Hannah McKinney ’15, an American studies major and history minor in the College of Arts and Sciences, received the John F. Kennedy Memorial Award May 4 to help her pursue a career in public service.
The Class of 1964 established the JFK Memorial Award to encourage well-qualified Cornell students to enter careers in government or public service. The $12,000 award endeavors to further President Kennedy’s interest in realizing the leadership potential of America’s youth. The Class of 1964 bestows the award annually on a graduating senior who has proven his or her commitment to contributing to the public through a career in government or public service and demonstrated a high level of academic achievement.

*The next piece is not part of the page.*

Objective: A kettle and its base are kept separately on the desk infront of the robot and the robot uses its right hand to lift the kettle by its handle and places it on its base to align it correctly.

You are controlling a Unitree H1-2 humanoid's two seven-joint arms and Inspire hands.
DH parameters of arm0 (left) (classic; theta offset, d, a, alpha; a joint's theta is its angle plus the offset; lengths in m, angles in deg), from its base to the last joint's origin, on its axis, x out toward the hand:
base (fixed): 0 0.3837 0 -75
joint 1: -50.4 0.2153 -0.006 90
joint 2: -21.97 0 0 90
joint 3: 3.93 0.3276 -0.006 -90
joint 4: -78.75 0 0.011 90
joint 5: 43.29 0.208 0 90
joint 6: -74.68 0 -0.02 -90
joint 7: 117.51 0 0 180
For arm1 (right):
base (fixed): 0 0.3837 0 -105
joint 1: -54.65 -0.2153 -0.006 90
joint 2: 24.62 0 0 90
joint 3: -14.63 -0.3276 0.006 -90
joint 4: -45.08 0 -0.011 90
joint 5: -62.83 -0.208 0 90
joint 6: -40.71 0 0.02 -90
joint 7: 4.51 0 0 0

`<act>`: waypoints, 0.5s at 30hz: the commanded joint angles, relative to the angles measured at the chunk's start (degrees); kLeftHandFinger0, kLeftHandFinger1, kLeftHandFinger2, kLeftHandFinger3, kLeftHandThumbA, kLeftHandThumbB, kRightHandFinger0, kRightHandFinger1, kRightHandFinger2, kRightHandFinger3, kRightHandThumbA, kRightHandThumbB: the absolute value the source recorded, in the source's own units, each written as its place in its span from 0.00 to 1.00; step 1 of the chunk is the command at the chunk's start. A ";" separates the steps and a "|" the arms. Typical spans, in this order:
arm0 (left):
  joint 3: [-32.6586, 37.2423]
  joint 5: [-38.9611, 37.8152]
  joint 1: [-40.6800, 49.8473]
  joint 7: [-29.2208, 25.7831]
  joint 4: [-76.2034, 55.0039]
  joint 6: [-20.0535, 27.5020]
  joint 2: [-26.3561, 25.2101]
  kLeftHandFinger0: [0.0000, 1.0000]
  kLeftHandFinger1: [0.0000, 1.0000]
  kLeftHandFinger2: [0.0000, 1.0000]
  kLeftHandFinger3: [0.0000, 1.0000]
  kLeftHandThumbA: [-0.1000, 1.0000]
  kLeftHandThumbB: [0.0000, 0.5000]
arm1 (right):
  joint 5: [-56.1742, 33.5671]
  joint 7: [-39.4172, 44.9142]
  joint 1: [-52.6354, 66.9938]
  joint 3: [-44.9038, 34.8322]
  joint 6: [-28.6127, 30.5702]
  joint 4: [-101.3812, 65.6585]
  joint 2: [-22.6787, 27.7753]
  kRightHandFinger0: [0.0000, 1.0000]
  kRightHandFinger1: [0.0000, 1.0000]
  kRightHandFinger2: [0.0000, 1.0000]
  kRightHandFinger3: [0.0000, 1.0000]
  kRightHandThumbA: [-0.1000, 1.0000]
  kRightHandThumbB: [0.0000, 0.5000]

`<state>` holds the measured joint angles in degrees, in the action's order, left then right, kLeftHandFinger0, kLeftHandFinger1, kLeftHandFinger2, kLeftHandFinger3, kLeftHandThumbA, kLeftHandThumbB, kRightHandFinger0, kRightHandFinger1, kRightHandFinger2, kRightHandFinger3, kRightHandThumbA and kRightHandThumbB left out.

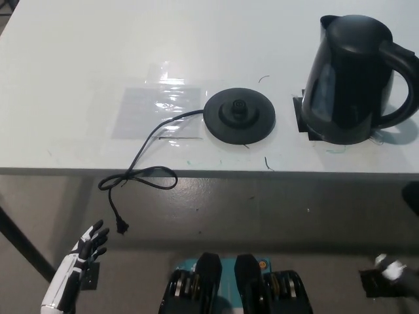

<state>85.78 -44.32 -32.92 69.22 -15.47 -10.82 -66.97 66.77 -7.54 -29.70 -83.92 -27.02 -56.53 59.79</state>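
Kettle: you see the black kettle (357, 78) standing upright near the bench's right edge, about midway between the far and near edges, its handle turned to the right and its spout toward the far left.
Base: the round black base (239, 116) lies flat near the middle of the bench, closer to the near edge, with its raised centre stud facing up; it sits well apart from the kettle, to the kettle's left.
Cord: the black cord (141, 163) runs from the base's left side, crosses the near edge of the bench, loops below it and hangs down, ending in a plug (122, 227).
Tape: a clear, shiny patch of tape (163, 98) lies on the bench just left of the base, and the cord passes over its near corner.
Bench: the white bench (78, 78) carries the kettle and the base; you can spot a few small dark marks near its near edge.
Left hand: the white left hand (88, 245) hangs low at the lower left, below the bench's near edge, its fingers spread and holding nothing.
Right hand: at the lower right corner you see only a small part of the right hand (389, 271), below the bench; you cannot tell whether it is spread or closed.
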 commanded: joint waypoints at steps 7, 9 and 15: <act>0.16 -0.49 0.52 1.95 -1.08 3.19 -0.85 1.00 1.00 1.00 1.00 1.00 0.65 | -8.20 -0.67 -14.32 -6.44 -5.74 -2.36 6.25 1.00 1.00 1.00 1.00 1.00 0.68; 0.18 -0.29 0.85 1.90 -0.86 3.25 -0.71 1.00 1.00 1.00 1.00 1.00 0.66 | -9.19 -0.12 -16.90 -6.90 -7.48 -0.61 7.10 1.00 1.00 1.00 1.00 1.00 0.66; 0.32 -0.17 0.52 2.04 0.33 4.41 -0.66 1.00 1.00 1.00 1.00 1.00 0.66 | -9.82 1.64 -24.69 -6.12 -11.65 7.94 9.76 1.00 1.00 1.00 1.00 1.00 0.62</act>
<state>85.89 -44.37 -32.09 70.08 -15.25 -9.58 -66.94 59.52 -7.27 -50.22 -89.74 -34.37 -51.52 67.17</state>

Upon graduation, McKinney plans to begin a career in human rights advocacy, focusing on violations committed by the United States and injustices in the prison system.
“I am specifically interested in fighting for the reduction of prison populations and ending the death penalty, while working to end structural discrimination and racism in our nation’s ostensibly race-blind policies,” McKinney said.
She will use the JFK Award to supplement the “small income” she will receive working with an advocacy organization. The grant will aid her in contributing to the fight for human rights across the country and throughout the world.
While attending Cornell, McKinney volunteered with Auburn Prison Outreach, working with prisoners at Auburn (New York) Correctional Facility as well as with Prisoner Legal Services in Ithaca, where she supported staff attorneys.
She interned at the American Civil Liberties Union’s National Prison Project, at Advocates for Human Rights in Minneapolis and volunteered with UBELONG at a low-income daycare outside Quito, Ecuador.
McKinney served as president of the Cornell Historical Society, pledged Kappa Alpha Phi, Cornell’s selective pre-law fraternity, and studied at Cornell in Washington during her sophomore year.